This last item needs closer inspection. AD04 and references therein detail the baseline set of parameters per detected object from CASU standard pipeline processing. Assuming 4 bytes per parameter (they will be mainly single precision floating point numbers) this is 80 parameters $\times$ 4 bytes = 320 bytes per detection. Further, for the purposes of list-driven co-located photometry (see the SRAD; ie. given a detection in one passband, what are the object parameters at fixed positions using fixed apertures and profiles in all other passbands) this value should be scaled appropriately for $\sim4$ UKIDSS passbands.
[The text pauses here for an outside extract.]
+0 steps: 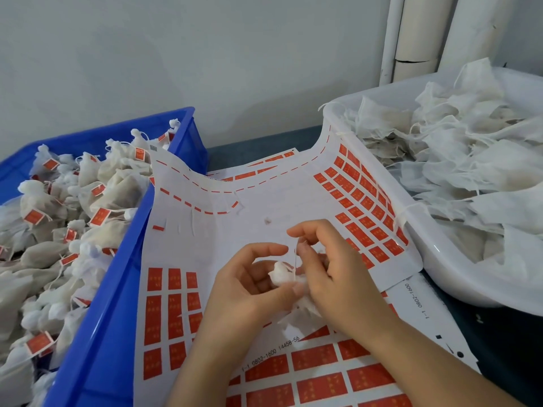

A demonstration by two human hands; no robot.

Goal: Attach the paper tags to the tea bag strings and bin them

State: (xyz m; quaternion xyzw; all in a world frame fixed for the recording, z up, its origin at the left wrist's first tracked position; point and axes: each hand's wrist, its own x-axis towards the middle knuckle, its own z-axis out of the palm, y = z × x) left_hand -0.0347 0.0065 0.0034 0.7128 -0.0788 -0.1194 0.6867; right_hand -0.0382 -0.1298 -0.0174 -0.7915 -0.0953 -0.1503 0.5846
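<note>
**Lower tag sheet** (317,374), nearest the viewer, carries rows of unpeeled red tags. A second, curled upper sheet (252,230) lies beyond it, its middle stripped bare.

**Hands.** Above the sheets, the left hand (246,286) grips the gathered neck of one tea bag (280,273), thumb and fingers curled round it. The right hand (332,271) pinches the string (294,258) narrowly between thumb and forefinger.

**Position.** The bag sits between the two hands, just above the sheets, its body largely hidden beneath the right palm.

**Long axis.** The neck points away from the viewer; the body trails toward the viewer and to the right. The string rises from the neck nearly in line with it, toward the far wall.

**Step in hand.** No tag shows on the string (the step appears to be drawing it out for tagging). To do this well:
- hold the string taut and straight;
- lay its free end across the middle of one red tag;
- keep the cloth off the adhesive.

**Bins.** The blue bin (123,289), left, holds tagged bags; the white tub (435,254), right, holds untagged ones.
</note>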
So, to order of magnitude, the catalogue record size is $\sim10^3$ bytes per detected object. Now, the number of detected objects per frame will vary enormously. For example, in the UKIDSS GPS, towards the Galactic centre the surface density of sources is likely to be per sq. deg. (or $\sim10^{-2}$ objects per pixel) while in the lowest surface density regions of the LAS this is likely to drop to $\sim10^3$ per sq. deg. (or $\sim10^{-5}$ objects per pixel). If we assume a typical surface density of sources as being $\sim10^4$ per sq. deg., or $\sim10^{-4}$ objects per pixel, then for a given amount of pixel data the object catalogue overhead is

$\begin{displaymath}\frac{10^3 {\rm bytes/obj}\times10^{-4}{\rm obj/pix}}{4{\rm bytes/pix}}\times100\approx3\%.\end{displaymath}$

Allowing for housekeeping, other ancilliary data and DBMS overheads, a figure of 10% overhead on pixel data does indeed seem reasonable.

An estimate of the yearly rate can be made as follows. Nights per year are likely to be $365\times$ 80% UK time on UKIRT $\times f_{\rm WFCAM}$ , the fraction of all UK time given over to WFCAM. Assume 110 Gbytes per night average, and for the likely range assume $0.6< f_{\rm WFCAM}< 0.8$ . Then, the average yearly data accumulation rate will be between 19 and 26 Tbytes.

In summary, data flow for the WSA will be:

Ingest: $\sim200/100$ Gbyte per day (peak/average) for $\sim200$ days per year;
Accumulation of data: $\sim22$ Tbytes per year;
Accumulation of catalogue, housekeeping and other ancilliary data: $\sim2$ Tbytes per year.

An estimate of the final pixel storage requirement for UKIDSS at least is straightforward: assuming 4 bytes per pixel and $2\times2$ microstepping (ie. 0.2 arcsec pixels); the areas of the LAS, GPS, GCS, are respectively 4000 sq. deg. $\times5$ filters; $1800\times5$ ; $1600\times4$ (stacked pixel data for the DXS and UDS are negligible for these purposes). This adds up to $\sim50$ Tbytes; the final UKIDSS object catalogues and associated data will be $\sim5$ Tbytes.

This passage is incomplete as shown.